Il y a loin, on le voit, de cette intrigue dont le dénouement s’achève sur une perspective de bonheur moyen, fait de renoncement à l’impossible et de compromis avec les dures nécessités de la vie réelle, à la joie radieuse et triomphante qui éclaire les derniers chapitres d’ « Orgueil et Parti pris ». Il ne s’agit plus ici pour les deux héroïnes d’épouser un riche et noble Mr. Darcy ou un séduisant Bingley ; Marianne doit subir une cruelle désillusion et apprendre enfin à aimer l’homme même qu’elle avait dédaigné : « Elle était réservée à un sort peu commun : découvrir l’erreur de ses propres jugements et démentir par sa conduite ses maximes favorites. Elle était destinée à surmonter un attachement formé à l’âge avancé de dix-sept ans, et sans autres sentiments qu’une sincère estime et une vive amitié, à donner volontairement sa main à un autre, à un homme qui avait jadis souffert comme elle d’un premier amour malheureux et que, deux ans auparavant, elle avait jugé trop vieux pour penser au mariage. Et cet homme, à l’heure actuelle, avait toujours besoin, pour protéger sa santé, de porter un gilet de flanelle ». [1]

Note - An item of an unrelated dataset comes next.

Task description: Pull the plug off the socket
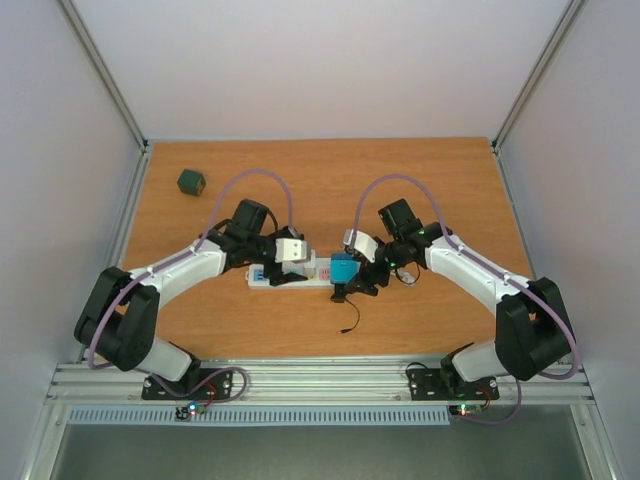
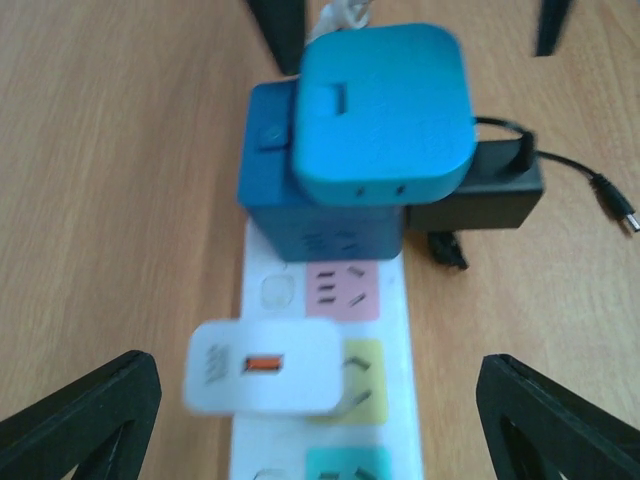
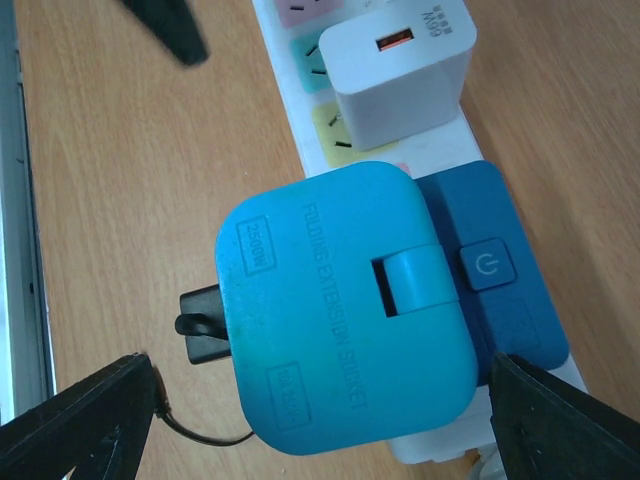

Ironie de la vie et du sort qui mesurent leurs dons, non pas à notre ambition et à nos désirs, non pas même à notre mérite, mais seulement aux circonstances dans lesquelles nous sommes placés ; contraste douloureux, mais dont il est prudent de sourire et sage de s’accommoder, entre la beauté d’un rêve et les ternes et froides couleurs de la réalité ; inutilité et vanité de toute aspiration qui ne trouve pas dans la raison sa loi et sa mesure, voilà ce que nous enseigne « Bon Sens et Sentimentalité ». Ces leçons de l’expérience et de la raison n’ont cependant rien d’austère. Elles se dégagent naturellement des faits qui nous

  1. Bon Sens et Sentimentalité. Chap. L.